PROBLEM
What you return must be every line below that includes the word "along".

GIVEN DATA

━━━━

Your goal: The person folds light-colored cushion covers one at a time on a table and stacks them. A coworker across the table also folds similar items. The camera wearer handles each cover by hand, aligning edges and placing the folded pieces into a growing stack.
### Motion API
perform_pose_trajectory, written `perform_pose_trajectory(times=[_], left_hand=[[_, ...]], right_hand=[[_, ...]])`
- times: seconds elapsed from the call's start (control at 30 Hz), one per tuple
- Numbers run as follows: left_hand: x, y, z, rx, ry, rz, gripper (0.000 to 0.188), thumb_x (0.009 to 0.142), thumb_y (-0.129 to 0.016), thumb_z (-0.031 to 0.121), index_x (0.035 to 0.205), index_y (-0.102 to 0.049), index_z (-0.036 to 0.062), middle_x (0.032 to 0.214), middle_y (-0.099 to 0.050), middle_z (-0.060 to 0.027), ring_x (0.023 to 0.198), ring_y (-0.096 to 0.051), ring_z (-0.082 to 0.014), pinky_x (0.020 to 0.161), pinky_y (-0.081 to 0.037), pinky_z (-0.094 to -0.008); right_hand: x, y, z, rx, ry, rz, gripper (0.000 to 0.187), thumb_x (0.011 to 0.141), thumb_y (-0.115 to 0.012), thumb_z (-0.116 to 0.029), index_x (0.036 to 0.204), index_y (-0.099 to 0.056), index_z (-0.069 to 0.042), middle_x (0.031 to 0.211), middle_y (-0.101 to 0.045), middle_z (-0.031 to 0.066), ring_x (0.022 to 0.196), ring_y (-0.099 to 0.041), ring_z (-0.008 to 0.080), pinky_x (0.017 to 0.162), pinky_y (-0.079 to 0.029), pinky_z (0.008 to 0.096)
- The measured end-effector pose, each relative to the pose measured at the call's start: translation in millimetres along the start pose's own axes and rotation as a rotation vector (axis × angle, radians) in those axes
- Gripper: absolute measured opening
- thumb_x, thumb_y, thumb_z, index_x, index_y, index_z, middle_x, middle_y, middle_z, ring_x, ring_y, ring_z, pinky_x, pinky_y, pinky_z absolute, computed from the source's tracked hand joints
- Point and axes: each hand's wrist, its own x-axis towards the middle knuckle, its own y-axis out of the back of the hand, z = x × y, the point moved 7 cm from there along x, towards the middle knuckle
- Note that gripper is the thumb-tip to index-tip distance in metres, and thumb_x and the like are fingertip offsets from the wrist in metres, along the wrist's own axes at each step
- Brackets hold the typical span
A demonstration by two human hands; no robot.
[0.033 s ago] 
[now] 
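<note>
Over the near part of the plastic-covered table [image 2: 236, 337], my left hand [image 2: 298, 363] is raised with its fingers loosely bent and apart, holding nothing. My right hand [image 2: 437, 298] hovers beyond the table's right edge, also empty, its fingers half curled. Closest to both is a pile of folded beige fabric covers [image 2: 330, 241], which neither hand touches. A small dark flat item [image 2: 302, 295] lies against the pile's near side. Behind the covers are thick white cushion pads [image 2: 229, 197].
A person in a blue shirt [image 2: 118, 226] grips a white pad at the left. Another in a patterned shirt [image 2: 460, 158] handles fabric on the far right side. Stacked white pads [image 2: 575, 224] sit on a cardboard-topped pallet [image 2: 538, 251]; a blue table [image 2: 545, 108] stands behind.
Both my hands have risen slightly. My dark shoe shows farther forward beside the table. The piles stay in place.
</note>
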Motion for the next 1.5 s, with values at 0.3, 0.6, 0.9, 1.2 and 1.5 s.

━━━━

SOLUTION BELOW
- The measured end-effector pose, each relative to the pose measured at the call's start: translation in millimetres along the start pose's own axes and rotation as a rotation vector (axis × angle, radians) in those axes
- Point and axes: each hand's wrist, its own x-axis towards the middle knuckle, its own y-axis out of the back of the hand, z = x × y, the point moved 7 cm from there along x, towards the middle knuckle
- Note that gripper is the thumb-tip to index-tip distance in metres, and thumb_x and the like are fingertip offsets from the wrist in metres, along the wrist's own axes at each step

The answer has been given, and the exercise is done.